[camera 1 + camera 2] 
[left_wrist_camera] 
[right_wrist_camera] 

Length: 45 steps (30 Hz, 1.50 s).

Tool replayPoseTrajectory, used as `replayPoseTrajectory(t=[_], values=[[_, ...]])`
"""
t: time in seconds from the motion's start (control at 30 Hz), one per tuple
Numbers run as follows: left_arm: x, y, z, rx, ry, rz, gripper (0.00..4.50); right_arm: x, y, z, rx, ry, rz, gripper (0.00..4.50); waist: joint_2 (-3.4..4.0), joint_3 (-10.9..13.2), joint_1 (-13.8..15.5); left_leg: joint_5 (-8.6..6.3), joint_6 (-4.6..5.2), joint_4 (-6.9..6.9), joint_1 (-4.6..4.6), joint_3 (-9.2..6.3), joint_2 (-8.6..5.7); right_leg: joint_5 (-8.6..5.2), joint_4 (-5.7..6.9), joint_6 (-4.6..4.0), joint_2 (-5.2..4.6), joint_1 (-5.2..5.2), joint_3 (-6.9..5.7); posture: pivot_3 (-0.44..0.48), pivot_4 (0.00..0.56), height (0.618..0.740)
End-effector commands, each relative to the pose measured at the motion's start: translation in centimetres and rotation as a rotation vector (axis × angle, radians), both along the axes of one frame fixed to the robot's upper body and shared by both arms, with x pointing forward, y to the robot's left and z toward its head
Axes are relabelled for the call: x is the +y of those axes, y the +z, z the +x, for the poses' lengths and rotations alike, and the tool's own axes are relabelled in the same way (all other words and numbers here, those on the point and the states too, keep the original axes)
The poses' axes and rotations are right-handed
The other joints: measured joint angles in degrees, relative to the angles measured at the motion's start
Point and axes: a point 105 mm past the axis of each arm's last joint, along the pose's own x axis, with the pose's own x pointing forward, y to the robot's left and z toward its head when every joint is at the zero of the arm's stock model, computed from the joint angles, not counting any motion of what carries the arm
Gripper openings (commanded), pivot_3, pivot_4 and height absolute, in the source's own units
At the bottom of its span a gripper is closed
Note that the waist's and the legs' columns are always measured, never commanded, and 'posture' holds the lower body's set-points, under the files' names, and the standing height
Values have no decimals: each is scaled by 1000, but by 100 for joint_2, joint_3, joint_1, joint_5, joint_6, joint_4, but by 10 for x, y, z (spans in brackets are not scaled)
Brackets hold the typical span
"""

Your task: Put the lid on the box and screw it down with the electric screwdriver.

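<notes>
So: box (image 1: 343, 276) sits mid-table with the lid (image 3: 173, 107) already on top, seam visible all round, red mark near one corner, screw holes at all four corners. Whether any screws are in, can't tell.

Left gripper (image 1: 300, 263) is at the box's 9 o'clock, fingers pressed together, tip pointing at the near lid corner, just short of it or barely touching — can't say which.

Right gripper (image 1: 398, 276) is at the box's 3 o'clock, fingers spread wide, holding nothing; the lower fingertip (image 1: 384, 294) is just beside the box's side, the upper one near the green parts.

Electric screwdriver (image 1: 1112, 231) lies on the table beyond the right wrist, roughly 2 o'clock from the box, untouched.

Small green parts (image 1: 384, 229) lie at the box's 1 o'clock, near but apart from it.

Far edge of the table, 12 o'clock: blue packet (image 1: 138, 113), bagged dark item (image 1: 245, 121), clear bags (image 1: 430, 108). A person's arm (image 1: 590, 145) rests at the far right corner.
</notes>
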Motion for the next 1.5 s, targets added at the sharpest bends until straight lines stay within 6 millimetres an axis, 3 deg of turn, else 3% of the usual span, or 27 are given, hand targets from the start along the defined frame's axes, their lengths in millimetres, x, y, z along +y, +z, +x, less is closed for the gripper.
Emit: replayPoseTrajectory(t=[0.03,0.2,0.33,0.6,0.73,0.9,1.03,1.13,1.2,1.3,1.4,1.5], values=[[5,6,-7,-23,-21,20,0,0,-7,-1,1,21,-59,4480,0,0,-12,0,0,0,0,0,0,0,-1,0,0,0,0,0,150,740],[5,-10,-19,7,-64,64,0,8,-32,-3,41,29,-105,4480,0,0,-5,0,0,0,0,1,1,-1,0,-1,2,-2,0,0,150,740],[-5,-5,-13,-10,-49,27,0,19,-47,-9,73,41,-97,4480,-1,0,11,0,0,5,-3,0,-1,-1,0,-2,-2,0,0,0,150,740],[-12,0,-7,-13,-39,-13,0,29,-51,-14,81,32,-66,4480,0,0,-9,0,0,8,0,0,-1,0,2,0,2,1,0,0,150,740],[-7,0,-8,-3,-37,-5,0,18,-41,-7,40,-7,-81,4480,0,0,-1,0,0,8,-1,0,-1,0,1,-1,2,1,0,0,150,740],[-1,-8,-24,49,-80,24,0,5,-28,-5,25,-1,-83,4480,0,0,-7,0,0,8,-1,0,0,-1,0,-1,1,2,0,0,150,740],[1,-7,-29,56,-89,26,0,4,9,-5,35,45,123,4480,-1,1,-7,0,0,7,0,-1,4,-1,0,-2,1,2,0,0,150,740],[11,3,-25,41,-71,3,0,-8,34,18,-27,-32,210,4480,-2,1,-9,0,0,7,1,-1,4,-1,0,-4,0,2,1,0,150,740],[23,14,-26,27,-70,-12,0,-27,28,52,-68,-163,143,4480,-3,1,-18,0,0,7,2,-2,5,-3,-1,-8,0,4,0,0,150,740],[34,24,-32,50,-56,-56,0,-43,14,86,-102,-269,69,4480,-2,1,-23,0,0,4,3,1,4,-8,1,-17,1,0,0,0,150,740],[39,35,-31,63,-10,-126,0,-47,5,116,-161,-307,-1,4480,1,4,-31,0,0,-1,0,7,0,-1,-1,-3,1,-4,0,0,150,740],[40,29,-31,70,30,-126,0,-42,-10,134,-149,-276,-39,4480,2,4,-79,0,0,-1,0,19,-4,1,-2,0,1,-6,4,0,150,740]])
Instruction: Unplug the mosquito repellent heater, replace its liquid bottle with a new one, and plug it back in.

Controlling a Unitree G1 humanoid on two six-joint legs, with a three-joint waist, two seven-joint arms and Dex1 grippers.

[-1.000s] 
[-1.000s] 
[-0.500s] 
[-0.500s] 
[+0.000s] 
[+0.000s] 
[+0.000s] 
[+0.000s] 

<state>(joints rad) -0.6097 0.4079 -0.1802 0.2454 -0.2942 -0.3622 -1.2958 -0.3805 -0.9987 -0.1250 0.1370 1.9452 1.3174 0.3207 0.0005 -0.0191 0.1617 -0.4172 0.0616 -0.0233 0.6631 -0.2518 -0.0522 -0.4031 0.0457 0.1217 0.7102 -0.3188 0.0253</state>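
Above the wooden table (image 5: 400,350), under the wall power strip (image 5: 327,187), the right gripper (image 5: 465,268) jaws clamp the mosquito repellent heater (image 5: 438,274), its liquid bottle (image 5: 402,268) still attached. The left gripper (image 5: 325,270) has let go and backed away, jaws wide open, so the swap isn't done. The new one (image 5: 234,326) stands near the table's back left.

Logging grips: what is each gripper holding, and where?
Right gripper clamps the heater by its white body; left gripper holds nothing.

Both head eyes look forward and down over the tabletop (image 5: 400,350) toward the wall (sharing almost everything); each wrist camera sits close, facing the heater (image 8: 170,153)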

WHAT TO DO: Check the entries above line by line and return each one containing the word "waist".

REPLY TO THE TASK:
Numbers run as follows: left_arm: x, y, z, rx, ry, rz, gripper (0.00..4.50); right_arm: x, y, z, rx, ry, rz, gripper (0.00..4.50); waist: joint_2 (-3.4..4.0), joint_3 (-10.9..13.2), joint_1 (-13.8..15.5); left_leg: joint_5 (-8.6..6.3), joint_6 (-4.6..5.2), joint_4 (-6.9..6.9), joint_1 (-4.6..4.6), joint_3 (-9.2..6.3), joint_2 (-8.6..5.7); right_leg: joint_5 (-8.6..5.2), joint_4 (-5.7..6.9), joint_6 (-4.6..4.0), joint_2 (-5.2..4.6), joint_1 (-5.2..5.2), joint_3 (-6.9..5.7); posture: pivot_3 (-0.44..0.48), pivot_4 (0.00..0.56), height (0.618..0.740)
Note that the waist's and the legs' columns are always measured, never commanded, and 'posture' holds the lower body's set-points, under the files' names, and the standing height
Controlling a Unitree G1 humanoid on two six-joint legs, with a three-joint waist, two seven-joint arms and Dex1 grippers.

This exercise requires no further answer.